= PROBLEM TO SOLVE =
Reproduce word for word the line that contains "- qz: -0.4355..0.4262" and each line that follows it, stopping after the final line of the material.

= DATASET EXCERPT =
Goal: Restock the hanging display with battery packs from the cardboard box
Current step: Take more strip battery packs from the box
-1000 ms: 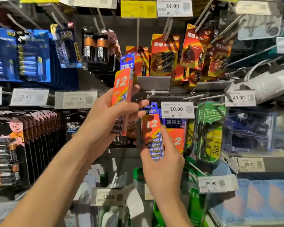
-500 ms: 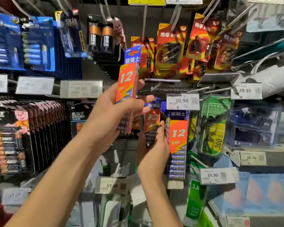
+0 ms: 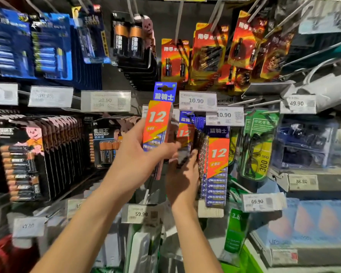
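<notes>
The hanging display fills the view, its pegs loaded with carded packs, and every place here is given from the upper 10.90 price tag. Far to the lower left of that tag a long row of black Duracell packs hangs one behind another, the front card showing a stack of copper-topped cells. Far to its upper left are blue battery packs, blurred. Above and to the right of it are red-orange battery packs, several deep. Up and to the left of it a Duracell blister holds two large cells. Down and to the right of it a green card holds a pair of glasses.

Three orange-and-blue packs marked 12 show. The held battery pack stands upright just left of the tag, off any peg, and the left hand grips its lower half, with fingers wrapped across the front. The middle battery pack sits just below the tag, and the right hand holds its shadowed lower end from beneath. The right battery pack hangs down and to the right, with the edges of more packs showing behind it. A second 10.90 tag overlaps the first tag's lower right corner.
</notes>
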A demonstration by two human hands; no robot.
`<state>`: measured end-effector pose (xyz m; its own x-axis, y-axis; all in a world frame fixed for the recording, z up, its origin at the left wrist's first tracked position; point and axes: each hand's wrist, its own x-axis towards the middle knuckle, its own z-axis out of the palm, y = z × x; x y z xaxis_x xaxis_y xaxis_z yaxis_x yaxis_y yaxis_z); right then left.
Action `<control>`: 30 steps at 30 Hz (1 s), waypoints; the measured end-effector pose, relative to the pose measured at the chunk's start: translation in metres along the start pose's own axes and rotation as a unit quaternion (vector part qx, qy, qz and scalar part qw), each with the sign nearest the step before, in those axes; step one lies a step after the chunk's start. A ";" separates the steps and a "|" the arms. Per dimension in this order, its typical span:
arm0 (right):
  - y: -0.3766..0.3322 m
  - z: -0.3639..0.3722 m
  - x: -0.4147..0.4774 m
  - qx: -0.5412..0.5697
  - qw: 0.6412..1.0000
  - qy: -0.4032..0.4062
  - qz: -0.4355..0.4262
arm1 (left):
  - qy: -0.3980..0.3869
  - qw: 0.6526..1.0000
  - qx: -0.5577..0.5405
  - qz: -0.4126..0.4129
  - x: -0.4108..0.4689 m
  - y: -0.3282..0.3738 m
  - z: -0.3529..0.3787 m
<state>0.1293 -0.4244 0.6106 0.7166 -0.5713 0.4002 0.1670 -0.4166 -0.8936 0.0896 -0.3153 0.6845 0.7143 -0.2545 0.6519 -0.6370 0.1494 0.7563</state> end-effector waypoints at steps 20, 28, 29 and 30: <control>0.009 -0.081 -0.073 0.031 0.984 -0.139 -0.109 | 0.053 0.998 -0.006 -0.029 -0.024 -0.050 0.052; 0.008 -0.081 -0.054 0.054 0.988 -0.075 -0.120 | 0.035 0.997 0.039 0.058 0.007 -0.019 0.051; 0.008 -0.081 -0.054 0.054 0.988 -0.075 -0.121 | 0.036 0.997 0.033 0.064 0.011 -0.014 0.048; 0.009 -0.081 -0.054 0.048 0.988 -0.077 -0.125 | 0.035 0.997 0.027 0.070 0.015 -0.009 0.044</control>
<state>0.0370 -0.4544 0.5978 0.7381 -0.3413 0.5820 0.4099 -0.4584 -0.7886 0.0937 -0.3622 0.6847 0.6346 -0.1667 0.7547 -0.7453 0.1265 0.6546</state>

= ANSWER SPACE =
  - qz: -0.4355..0.4262
arm1 (left):
  - qy: -0.3980..0.3869
  - qw: 0.6526..1.0000
  - qx: -0.5577..0.5405
  - qz: -0.4126..0.4129
  - x: -0.4108..0.4689 m
  - y: -0.3282..0.3738 m
  - z: -0.3529..0.3787 m
<state>0.1293 -0.4244 0.6106 0.7166 -0.5713 0.4002 0.1670 -0.4166 -0.8936 0.0896 -0.3153 0.6845 0.7143 -0.2545 0.6519 -0.6370 0.1494 0.7563</state> end-effector waypoints at steps 20, 28, 29 and 30: <control>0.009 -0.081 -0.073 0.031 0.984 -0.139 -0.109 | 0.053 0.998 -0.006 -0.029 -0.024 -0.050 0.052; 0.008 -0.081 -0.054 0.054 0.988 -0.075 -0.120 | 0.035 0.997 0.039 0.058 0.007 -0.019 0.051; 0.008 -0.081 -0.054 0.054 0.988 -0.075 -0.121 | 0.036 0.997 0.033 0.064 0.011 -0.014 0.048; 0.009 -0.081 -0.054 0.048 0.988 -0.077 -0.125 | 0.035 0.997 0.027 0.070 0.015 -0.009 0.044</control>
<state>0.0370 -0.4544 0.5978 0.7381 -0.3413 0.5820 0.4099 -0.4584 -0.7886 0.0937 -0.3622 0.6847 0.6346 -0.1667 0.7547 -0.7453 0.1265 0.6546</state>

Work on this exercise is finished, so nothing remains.